No primeiro mandato de Trump, a turbulência no mercado financeiro foi amplamente vista como uma barreira crucial para forçá-lo a mudar o rumo de políticas que passaram a ser vistas pelos investidores como danosas ao crescimento dos Estados Unidos, pelo menos no curto prazo.
“Todos pensaram que a única maneira de ele recuar seria os mercados de ações despencarem”, diz um operador de um banco de Wall Street. “O que as pessoas não viram foi que ele mudaria sua narrativa se o mercado de ações despencasse.”
A Casa Branca reforçou sua postura de descaso em relação às turbulências no mercado financeiro após a forte queda das ações na segunda-feira. “Estamos vendo uma forte divergência entre o otimismo do mercado de ações e o que de fato está acontecendo nas empresas e entre os líderes empresariais. E, obviamente, este último é muito mais relevante para o que se espera para a economia no médio e longo prazo”, disse uma autoridade da Casa Branca.

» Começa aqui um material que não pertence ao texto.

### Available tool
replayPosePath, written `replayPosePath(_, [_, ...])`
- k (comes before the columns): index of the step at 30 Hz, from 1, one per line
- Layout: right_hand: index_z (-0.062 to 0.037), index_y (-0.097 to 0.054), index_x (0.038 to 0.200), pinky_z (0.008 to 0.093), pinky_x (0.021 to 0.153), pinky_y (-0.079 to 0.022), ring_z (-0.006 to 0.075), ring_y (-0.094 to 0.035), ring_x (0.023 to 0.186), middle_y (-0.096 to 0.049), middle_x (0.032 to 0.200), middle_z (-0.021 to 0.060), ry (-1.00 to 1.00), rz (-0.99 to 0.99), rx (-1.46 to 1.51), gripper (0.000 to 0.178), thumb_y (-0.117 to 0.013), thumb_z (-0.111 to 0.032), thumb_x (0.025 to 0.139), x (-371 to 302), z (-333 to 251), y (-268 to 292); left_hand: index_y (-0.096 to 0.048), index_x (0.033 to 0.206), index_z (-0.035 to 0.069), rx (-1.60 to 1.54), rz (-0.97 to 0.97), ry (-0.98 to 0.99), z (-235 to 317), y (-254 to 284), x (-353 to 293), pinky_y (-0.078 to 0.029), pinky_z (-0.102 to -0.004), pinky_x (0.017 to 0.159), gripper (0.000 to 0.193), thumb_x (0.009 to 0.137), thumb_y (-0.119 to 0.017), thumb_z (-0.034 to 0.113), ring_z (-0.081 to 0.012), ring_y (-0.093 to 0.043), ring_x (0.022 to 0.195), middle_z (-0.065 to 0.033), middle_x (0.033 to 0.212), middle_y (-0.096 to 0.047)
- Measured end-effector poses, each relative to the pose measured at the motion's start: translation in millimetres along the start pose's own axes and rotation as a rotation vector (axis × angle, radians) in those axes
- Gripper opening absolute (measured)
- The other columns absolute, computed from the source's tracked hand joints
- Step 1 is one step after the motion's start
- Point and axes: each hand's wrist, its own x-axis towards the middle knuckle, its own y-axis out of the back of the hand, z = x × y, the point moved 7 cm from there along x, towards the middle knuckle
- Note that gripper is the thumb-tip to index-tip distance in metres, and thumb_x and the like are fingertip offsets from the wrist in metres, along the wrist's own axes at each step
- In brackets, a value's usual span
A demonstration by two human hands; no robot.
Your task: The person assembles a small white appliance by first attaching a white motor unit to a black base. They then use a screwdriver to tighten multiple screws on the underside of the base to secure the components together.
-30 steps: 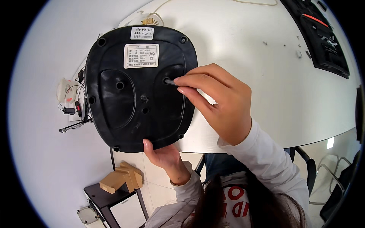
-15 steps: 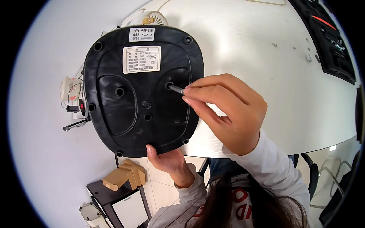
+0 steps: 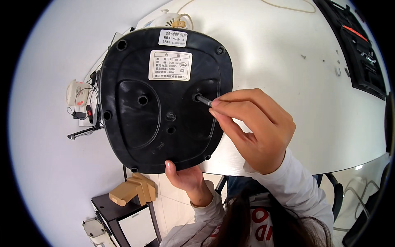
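A black plastic fan base (image 3: 181, 144) is held up with its underside facing me; it has several round holes and two white labels. My left hand (image 3: 187, 179) grips its lower edge, thumb on the underside, the other fingers mostly hidden behind. With thumb and fingertips, my right hand (image 3: 257, 123) pinches a short grey metal rod (image 3: 204, 100) that looks like a screwdriver bit. The rod's far end sits in a hole in the right-hand recess of the base. Part of the white fan body (image 3: 166, 18) shows behind the top edge.
On the white table (image 3: 279, 82), small screws and metal bits (image 3: 338, 72) lie at the right, beside a black tool case (image 3: 364, 57). A beige cord (image 3: 288, 7) runs along the far side. Cardboard pieces (image 3: 125, 192) rest on a dark cabinet (image 3: 103, 206) at lower left.
In my view the fan base and both hands have shifted slightly right and down together. The rod stays pinched in the same hole.
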Motion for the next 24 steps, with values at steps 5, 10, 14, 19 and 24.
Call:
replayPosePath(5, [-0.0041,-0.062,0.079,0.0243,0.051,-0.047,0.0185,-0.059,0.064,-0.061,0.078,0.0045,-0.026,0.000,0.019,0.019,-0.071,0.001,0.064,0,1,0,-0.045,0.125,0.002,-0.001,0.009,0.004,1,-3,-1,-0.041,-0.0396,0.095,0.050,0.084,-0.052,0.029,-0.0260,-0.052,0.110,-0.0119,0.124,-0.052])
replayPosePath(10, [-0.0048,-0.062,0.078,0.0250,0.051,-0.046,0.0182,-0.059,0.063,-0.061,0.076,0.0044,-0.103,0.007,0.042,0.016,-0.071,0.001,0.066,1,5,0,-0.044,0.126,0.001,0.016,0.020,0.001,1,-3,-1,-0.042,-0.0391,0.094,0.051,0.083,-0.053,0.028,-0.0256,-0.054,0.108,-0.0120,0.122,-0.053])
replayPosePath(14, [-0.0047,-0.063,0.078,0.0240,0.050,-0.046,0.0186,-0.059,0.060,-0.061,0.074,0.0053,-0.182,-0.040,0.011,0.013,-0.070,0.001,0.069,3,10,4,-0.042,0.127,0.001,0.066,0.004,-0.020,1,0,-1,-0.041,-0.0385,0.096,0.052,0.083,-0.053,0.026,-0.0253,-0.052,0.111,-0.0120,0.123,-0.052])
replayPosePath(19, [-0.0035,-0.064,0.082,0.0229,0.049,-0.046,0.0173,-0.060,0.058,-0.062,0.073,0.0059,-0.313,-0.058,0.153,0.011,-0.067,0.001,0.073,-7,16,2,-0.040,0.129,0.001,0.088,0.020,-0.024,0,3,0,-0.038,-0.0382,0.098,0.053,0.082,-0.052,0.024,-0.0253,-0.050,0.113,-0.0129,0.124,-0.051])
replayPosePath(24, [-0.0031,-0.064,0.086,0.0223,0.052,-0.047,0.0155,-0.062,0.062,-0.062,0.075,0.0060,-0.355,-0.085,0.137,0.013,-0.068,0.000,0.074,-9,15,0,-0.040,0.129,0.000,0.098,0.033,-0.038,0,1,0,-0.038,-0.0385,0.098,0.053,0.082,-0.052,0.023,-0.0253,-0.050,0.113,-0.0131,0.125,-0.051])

Como as ações dos Estados Unidos caíram acentuadamente em resposta à ameaça de tarifas contra seus parceiros comerciais, Trump fez uma grande reviravolta, adiando a maioria das tarifas contra o Canadá e o México até abril, mas ainda manteve as tarifas sobre a China em vigor.
Nesta terça, o presidente dos Estados Unidos anunciou uma tarifa adicional de 25% sobre as importações de aço e alumínio do Canadá, que entraria em vigor nesta quarta. No fim do dia, a Casa Branca informou que a medida se aplica às importações de aço e alumínio de todos os parceiros comerciais dos Estados Unidos.

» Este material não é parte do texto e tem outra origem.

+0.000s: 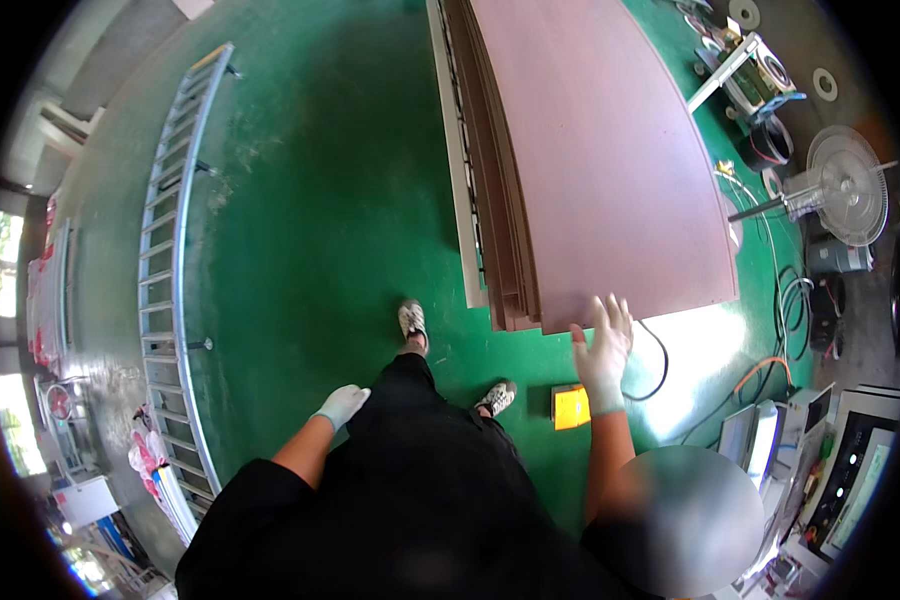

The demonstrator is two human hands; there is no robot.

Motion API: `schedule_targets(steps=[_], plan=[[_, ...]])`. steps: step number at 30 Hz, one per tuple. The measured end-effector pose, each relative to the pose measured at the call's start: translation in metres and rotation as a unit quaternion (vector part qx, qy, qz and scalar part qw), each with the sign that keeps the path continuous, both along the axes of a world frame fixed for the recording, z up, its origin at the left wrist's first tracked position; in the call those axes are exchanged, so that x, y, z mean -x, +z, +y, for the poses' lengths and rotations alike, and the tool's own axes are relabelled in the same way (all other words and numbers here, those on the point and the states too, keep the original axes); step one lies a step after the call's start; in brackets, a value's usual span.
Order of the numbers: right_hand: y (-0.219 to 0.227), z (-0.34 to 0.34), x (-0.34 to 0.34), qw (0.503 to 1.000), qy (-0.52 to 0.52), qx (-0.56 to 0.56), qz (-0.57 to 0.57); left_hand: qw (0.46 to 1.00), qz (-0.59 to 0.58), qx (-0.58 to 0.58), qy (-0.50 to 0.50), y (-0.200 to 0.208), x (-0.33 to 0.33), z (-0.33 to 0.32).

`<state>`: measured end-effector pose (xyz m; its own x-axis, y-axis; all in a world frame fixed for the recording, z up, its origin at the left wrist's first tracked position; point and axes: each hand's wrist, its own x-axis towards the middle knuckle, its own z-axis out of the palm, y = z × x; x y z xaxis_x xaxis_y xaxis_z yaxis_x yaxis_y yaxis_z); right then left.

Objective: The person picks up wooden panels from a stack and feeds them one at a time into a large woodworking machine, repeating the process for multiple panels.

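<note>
My right hand (605, 345), in a pale glove with a reddish-brown thumb tip, is open with fingers spread at the near edge of a stack of large reddish-brown sheets (610, 160). Whether the fingertips touch the top sheet I cannot tell. Several sheet edges show along the stack's left side. My left hand (342, 406), in a white glove, hangs beside my left thigh. Its fingers are together and loosely curled, and no object shows in them. A yellow box-like thing (571, 407) lies on the floor below my right hand.
A long metal roller conveyor (170, 250) stands at left on the green floor (300, 180). A pedestal fan (847, 185), hoses and a black cable (664, 365) are at right. Machines with a screen (860, 480) stand at lower right. A blurred round shape (695, 520) covers part of my right arm.
</note>
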<state>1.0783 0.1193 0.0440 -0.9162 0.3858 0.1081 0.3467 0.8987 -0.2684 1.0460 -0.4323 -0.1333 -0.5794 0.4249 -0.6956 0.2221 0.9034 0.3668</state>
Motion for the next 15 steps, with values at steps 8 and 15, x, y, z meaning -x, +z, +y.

As bolsas americanas estenderam suas quedas nesta terça. O S&P 500 caiu 0,76%, o Nasdaq cedeu 0,18% e o S&P 500 encerrou o dia com desvalorização de 1,14%.
A Casa Branca voltou a minimizar as preocupações com a turbulência nos mercados, afirmando que os Estados Unidos estão passando por uma “transição econômica”. “Quando se trata do mercado de ações, os números que estamos vendo hoje, os números que vimos [na segunda-feira]… são apenas um retrato de um momento específico”, disse a porta-voz da Casa Branca, Karoline Leavitt. “Estamos em um período de transição econômica”, acrescentou ela.
O tom constante dos principais assessores de Trump tem sido minimizar os temores com a instabilidade do mercado de ações. O secretário do Tesouro, Scott Bessent, alimentou as preocupações dos investidores no fim de semana, quando deu a entender que Trump não recuará em suas políticas econômicas mesmo que o mercado continue caindo.
“Não há put”, disse ele. “A aposta de Trump para o lado positivo é que, se tivermos boas políticas, os mercados vão subir.” Bessent também disse que a economia dos Estados Unidos poderá precisar de “um período de desintoxicação” para ser menos dependente dos gastos do governo. “Haverá um ajuste natural à medida que formos nos afastando dos gastos públicos para os gastos privados”, disse ele. “O mercado e a economia acabaram ficando viciados. Nos tornamos dependentes dos gastos públicos e haverá um período de desintoxicação.”
Para Trump, “o tempo é a única limitação”, disse Barry Bannister, estrategista-chefe do banco americano Stifel. “O primeiro ano de qualquer novo governo é o momento de quebrar alguns ovos para fazer uma omelete, e as ambições do governo Trump são uma reforma ampla da ordem econômica”, afirmou.
Mas o risco de o crescimento econômico esfriar e a inflação aumentar — situação conhecida como estagflação — cresce à medida que Trump prossegue com a imposição de tarifas aos maiores parceiros comerciais dos Estados Unidos, acrescentou ele. Isso deixa as ações americanas expostas a um “movimento de pinça” entre a possível desaceleração nos lucros por ação e a redução nas relações preço/lucro (P/L).
“Trump terá coragem de suportar um sofrimento considerável? Essa é uma questão em aberto”, diz Shep Perkins, diretor de investimentos da Putnam Invesments.